[Mmwg] outline of a structure for IGF
Milton Mueller
mueller at syr.edu
Thu Jan 19 17:16:44 GMT 2006
>>> Vittorio Bertola <vb at bertola.eu.org> 1/19/2006 9:30 AM >>>
>...but you're crossing my line, then, as I was dividing things into two
>clear parts: voting and decision-making goes with the formal, closed
>group of representatives, while policy discussion and consensus
>building goes with the open plenary or open working groups.
As I explained, a rigid division is not viable. The open process becomes disconnected from the closed one and all power-mongering politics converges on the closed group, which becomes captured. Activities must be distributed across open and closed. You will not get people to participate in the open process if they are just noisemakers and someone else makes all the real decisions in a back room. And they don't even have any say over who those people are.
>It's not that I don't like the idea, but to me, the idea that you
>hold votes among "the people who show up for meetings"
>(as you define the Plenary) is a bit utopian, and also dangerous.
First, a correction: there are no "votes" in the Plenary. That was a mis-statement on my part. Actually it is a discussion/consensus call by the Chair model. But yes, the discussion, and thus the sense of who supports what, will shift depending on who shows up. We call that "voting with your feet."
>It is open to capture (just bring 50 people into the room...
>remember the Hammamet PrepCom)
False example. 50 people were brought into a room where there was no voting, no established rules of procedures, no formal structures. That was the problem - not the fact that 50 people came in.
False example on another account: tell me what bringing 50 people into a room would accomplish in the proposed IGF model? It could not create a working group (that has to be approved by the Bureau). It could not elect the Chai (that is also done by the Bureau)r. It could not appoint people to the Bureau (that is done by external structures). If they were physically disruptive they could be ejected under this model.
All that would happen is that 50 people would chant the same "line" about a particular issue or report. But the other 100 people in the room could disagree with them. The Chair could see that there was not consensus and nothing would happen.
>And, in any case, I don't see governments
>accepting the principle:
You are not a government Vittorio. We can let them speak for themselves. Anyway the issue is whether it is a good model, not who will accept it at this point.
>I think it is reasonable to weigh stakeholders
>and give governments one third of the weight (not less, not more).

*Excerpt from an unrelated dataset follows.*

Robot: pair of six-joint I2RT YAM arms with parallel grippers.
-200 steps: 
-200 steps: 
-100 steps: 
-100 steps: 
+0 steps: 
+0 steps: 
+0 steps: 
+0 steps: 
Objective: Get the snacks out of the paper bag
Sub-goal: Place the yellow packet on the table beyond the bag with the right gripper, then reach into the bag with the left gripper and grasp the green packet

Now it's you who are talking about voting at Plenaries. And you are talking about rigidly dividing every participant up into an artificial category (are you CS or PS, for example?) and weghting the categories. That's a recipe for "capture." Any idiot could figure out in a week how to line up 30 or 40 stooges presenting themselves as CS, PS or govts and control votes. And by weighting "votes" you are sending a message that ideas don't matter, power does.